Wie ein Stein im Fluss lenkt die Magnetosphäre die herandrängende Teilchenflut um uns herum. Das Erdmagnetfeld wird unruhig, ein magnetischer Sturm beginnt. Die Magnetosphären-Blase verformt sich; auf der Sonnenseite ist sie nun komprimiert, auf der Nachtseite wie ein Kometenschweif gestreckt. Dieser Magnetschweif reicht weit über die Mondbahn hinaus. Sein innerster Teil wird zusammengedrückt, gleichsam "ausgequetscht". Darin eingeschlossene Partikel schießen zurück zur Erde.

Elektrische Felder beschleunigen die Elektronen, Feldlinien lenken sie zu den polnahen Gebieten. Dort dringen sie in die Atmosphäre ein. Sie kollidieren mit Sauerstoffatomen, die sie in 500 bis 200 km Höhe zu rotem, darunter zu hellem, grünen Leuchten anregen. Besonders energiereiche Elektronen lassen 90 bis 70 km über Grund sogar Stickstoff rötlich strahlen.

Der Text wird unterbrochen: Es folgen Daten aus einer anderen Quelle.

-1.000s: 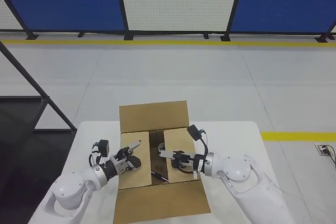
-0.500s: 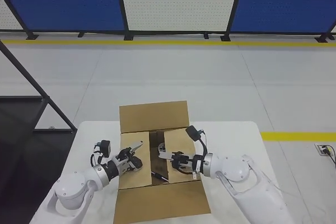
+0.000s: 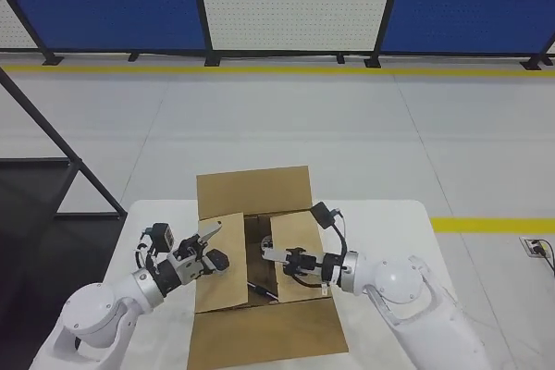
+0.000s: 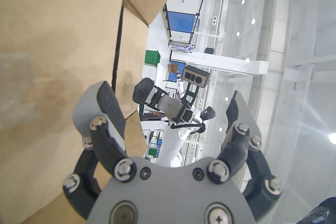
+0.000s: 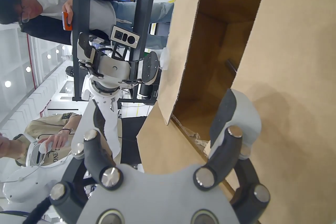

Wie schon Tromholt ahnte, erspähen irdische Betrachter jeweils nur einen kleinen Ausschnitt des Naturwunders. Manche Satelliten überblicken es ganz, zeigen zwei weite, ovale Lichtringe, die sich um die geomagnetischen Pole legen. Nach starken Sonneneruptionen strahlen diese kräftig auf und werden breiter. Der Rand des nördlichen Rings schiebt sich dann Richtung Mitteleuropa. Dessen Bewohner sehen aber oft nur den höchsten, roten Abschnitt über den Horizont gucken.

Im Extremfall taucht das Lichterballett auch am Himmel Österreichs auf, wie am 6. und 7. April 2000. Das im All stationierte Sonnenobservatorium SOHO und mehrere Raumsonden schlugen Stunden vorher Alarm. Die Sonnenaktivität ist weiterhin hoch; die Chance auf ein neuerliches Gastspiel existiert.